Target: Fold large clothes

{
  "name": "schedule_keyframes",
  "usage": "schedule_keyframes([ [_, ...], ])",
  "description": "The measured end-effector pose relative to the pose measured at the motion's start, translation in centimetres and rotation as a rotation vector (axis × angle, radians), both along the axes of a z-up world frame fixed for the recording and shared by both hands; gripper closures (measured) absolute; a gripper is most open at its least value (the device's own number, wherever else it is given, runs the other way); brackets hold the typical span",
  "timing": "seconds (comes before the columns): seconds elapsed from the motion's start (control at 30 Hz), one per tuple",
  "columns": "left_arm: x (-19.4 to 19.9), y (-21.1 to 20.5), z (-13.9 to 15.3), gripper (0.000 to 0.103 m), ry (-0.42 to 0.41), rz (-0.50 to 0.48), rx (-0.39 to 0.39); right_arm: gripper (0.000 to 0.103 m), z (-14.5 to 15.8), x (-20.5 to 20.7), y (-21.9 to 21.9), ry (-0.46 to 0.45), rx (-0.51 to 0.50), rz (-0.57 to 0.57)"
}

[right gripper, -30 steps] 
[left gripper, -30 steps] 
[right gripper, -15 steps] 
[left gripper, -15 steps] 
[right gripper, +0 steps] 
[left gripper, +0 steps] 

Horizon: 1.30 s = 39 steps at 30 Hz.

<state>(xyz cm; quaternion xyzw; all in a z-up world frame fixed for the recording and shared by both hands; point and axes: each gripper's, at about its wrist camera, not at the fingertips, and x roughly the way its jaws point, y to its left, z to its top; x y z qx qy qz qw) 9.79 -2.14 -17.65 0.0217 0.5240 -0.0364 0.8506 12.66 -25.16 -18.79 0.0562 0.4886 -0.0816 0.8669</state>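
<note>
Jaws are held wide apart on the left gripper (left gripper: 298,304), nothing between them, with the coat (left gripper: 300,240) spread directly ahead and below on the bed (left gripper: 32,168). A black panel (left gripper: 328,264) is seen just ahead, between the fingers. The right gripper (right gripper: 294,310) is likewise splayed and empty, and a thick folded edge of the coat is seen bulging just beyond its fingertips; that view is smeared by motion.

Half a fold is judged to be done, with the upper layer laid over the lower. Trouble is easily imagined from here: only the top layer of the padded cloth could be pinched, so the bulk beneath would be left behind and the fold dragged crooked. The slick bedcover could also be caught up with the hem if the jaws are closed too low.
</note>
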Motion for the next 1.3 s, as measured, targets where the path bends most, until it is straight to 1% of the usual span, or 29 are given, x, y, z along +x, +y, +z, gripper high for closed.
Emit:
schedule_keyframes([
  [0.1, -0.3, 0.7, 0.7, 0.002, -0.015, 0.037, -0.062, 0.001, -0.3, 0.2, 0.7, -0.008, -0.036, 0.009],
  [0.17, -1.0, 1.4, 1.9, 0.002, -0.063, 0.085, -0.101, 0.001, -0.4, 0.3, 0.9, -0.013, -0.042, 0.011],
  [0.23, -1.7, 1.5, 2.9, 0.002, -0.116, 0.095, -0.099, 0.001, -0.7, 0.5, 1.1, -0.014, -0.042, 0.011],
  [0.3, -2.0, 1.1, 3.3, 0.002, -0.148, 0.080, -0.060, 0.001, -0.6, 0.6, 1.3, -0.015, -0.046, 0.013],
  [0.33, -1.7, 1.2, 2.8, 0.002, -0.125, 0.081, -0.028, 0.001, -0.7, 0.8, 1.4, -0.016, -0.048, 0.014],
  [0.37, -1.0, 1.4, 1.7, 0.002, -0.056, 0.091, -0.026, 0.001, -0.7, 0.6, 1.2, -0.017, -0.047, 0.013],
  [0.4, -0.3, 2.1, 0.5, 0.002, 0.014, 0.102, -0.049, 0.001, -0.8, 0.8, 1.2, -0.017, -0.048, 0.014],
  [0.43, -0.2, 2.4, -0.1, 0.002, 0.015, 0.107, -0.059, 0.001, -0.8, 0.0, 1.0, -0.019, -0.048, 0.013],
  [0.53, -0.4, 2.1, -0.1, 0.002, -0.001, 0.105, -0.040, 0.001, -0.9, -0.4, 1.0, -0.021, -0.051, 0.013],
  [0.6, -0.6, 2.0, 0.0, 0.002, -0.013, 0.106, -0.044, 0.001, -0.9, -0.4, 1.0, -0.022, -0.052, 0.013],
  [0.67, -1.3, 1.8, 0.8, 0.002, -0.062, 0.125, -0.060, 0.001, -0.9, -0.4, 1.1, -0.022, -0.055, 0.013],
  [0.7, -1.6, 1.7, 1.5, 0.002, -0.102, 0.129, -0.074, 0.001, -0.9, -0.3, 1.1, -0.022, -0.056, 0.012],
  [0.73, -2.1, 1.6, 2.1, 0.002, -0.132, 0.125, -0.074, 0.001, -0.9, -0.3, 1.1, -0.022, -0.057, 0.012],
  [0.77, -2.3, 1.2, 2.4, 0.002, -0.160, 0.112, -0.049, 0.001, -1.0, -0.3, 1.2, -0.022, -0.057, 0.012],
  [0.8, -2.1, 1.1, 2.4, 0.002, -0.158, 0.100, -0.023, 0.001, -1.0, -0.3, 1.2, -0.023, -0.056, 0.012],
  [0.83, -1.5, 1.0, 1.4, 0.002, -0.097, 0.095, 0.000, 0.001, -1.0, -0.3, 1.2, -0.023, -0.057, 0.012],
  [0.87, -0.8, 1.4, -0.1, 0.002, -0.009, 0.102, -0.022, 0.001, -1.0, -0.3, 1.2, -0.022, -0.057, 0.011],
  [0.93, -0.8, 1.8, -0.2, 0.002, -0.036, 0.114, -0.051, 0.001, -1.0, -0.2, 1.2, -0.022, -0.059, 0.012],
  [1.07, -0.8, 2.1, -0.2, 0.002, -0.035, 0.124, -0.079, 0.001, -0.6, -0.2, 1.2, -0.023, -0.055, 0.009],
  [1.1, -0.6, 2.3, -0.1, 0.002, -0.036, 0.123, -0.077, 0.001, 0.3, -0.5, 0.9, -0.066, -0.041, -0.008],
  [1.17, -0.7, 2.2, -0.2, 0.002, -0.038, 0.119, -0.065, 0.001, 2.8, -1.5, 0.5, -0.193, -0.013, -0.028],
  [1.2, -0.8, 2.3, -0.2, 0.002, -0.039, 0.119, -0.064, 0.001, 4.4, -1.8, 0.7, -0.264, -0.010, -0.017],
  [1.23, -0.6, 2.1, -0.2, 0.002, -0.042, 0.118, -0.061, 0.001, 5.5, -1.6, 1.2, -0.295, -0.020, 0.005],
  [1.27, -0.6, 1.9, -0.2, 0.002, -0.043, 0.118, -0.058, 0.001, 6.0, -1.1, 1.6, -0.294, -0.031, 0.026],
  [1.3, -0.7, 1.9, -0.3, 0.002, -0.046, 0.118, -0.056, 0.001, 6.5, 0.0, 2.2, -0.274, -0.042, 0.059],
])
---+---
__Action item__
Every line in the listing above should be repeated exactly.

__Result of this exercise__
Target: Fold large clothes

{
  "name": "schedule_keyframes",
  "usage": "schedule_keyframes([ [_, ...], ])",
  "description": "The measured end-effector pose relative to the pose measured at the motion's start, translation in centimetres and rotation as a rotation vector (axis × angle, radians), both along the axes of a z-up world frame fixed for the recording and shared by both hands; gripper closures (measured) absolute; a gripper is most open at its least value (the device's own number, wherever else it is given, runs the other way); brackets hold the typical span",
  "timing": "seconds (comes before the columns): seconds elapsed from the motion's start (control at 30 Hz), one per tuple",
  "columns": "left_arm: x (-19.4 to 19.9), y (-21.1 to 20.5), z (-13.9 to 15.3), gripper (0.000 to 0.103 m), ry (-0.42 to 0.41), rz (-0.50 to 0.48), rx (-0.39 to 0.39); right_arm: gripper (0.000 to 0.103 m), z (-14.5 to 15.8), x (-20.5 to 20.7), y (-21.9 to 21.9), ry (-0.46 to 0.45), rx (-0.51 to 0.50), rz (-0.57 to 0.57)"
}

[right gripper, -30 steps] 
[left gripper, -30 steps] 
[right gripper, -15 steps] 
[left gripper, -15 steps] 
[right gripper, +0 steps] 
[left gripper, +0 steps] 

Horizon: 1.30 s = 39 steps at 30 Hz.

<state>(xyz cm; quaternion xyzw; all in a z-up world frame fixed for the recording and shared by both hands; point and axes: each gripper's, at about its wrist camera, not at the fingertips, and x roughly the way its jaws point, y to its left, z to its top; x y z qx qy qz qw) 9.79 -2.14 -17.65 0.0217 0.5240 -0.0364 0.8506 12.66 -25.16 -18.79 0.0562 0.4886 -0.0816 0.8669</state>
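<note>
Jaws are held wide apart on the left gripper (left gripper: 298,304), nothing between them, with the coat (left gripper: 300,240) spread directly ahead and below on the bed (left gripper: 32,168). A black panel (left gripper: 328,264) is seen just ahead, between the fingers. The right gripper (right gripper: 294,310) is likewise splayed and empty, and a thick folded edge of the coat is seen bulging just beyond its fingertips; that view is smeared by motion.

Half a fold is judged to be done, with the upper layer laid over the lower. Trouble is easily imagined from here: only the top layer of the padded cloth could be pinched, so the bulk beneath would be left behind and the fold dragged crooked. The slick bedcover could also be caught up with the hem if the jaws are closed too low.
</note>
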Motion for the next 1.3 s, as measured, targets where the path bends most, until it is straight to 1% of the usual span, or 29 are given, x, y, z along +x, +y, +z, gripper high for closed.
Emit:
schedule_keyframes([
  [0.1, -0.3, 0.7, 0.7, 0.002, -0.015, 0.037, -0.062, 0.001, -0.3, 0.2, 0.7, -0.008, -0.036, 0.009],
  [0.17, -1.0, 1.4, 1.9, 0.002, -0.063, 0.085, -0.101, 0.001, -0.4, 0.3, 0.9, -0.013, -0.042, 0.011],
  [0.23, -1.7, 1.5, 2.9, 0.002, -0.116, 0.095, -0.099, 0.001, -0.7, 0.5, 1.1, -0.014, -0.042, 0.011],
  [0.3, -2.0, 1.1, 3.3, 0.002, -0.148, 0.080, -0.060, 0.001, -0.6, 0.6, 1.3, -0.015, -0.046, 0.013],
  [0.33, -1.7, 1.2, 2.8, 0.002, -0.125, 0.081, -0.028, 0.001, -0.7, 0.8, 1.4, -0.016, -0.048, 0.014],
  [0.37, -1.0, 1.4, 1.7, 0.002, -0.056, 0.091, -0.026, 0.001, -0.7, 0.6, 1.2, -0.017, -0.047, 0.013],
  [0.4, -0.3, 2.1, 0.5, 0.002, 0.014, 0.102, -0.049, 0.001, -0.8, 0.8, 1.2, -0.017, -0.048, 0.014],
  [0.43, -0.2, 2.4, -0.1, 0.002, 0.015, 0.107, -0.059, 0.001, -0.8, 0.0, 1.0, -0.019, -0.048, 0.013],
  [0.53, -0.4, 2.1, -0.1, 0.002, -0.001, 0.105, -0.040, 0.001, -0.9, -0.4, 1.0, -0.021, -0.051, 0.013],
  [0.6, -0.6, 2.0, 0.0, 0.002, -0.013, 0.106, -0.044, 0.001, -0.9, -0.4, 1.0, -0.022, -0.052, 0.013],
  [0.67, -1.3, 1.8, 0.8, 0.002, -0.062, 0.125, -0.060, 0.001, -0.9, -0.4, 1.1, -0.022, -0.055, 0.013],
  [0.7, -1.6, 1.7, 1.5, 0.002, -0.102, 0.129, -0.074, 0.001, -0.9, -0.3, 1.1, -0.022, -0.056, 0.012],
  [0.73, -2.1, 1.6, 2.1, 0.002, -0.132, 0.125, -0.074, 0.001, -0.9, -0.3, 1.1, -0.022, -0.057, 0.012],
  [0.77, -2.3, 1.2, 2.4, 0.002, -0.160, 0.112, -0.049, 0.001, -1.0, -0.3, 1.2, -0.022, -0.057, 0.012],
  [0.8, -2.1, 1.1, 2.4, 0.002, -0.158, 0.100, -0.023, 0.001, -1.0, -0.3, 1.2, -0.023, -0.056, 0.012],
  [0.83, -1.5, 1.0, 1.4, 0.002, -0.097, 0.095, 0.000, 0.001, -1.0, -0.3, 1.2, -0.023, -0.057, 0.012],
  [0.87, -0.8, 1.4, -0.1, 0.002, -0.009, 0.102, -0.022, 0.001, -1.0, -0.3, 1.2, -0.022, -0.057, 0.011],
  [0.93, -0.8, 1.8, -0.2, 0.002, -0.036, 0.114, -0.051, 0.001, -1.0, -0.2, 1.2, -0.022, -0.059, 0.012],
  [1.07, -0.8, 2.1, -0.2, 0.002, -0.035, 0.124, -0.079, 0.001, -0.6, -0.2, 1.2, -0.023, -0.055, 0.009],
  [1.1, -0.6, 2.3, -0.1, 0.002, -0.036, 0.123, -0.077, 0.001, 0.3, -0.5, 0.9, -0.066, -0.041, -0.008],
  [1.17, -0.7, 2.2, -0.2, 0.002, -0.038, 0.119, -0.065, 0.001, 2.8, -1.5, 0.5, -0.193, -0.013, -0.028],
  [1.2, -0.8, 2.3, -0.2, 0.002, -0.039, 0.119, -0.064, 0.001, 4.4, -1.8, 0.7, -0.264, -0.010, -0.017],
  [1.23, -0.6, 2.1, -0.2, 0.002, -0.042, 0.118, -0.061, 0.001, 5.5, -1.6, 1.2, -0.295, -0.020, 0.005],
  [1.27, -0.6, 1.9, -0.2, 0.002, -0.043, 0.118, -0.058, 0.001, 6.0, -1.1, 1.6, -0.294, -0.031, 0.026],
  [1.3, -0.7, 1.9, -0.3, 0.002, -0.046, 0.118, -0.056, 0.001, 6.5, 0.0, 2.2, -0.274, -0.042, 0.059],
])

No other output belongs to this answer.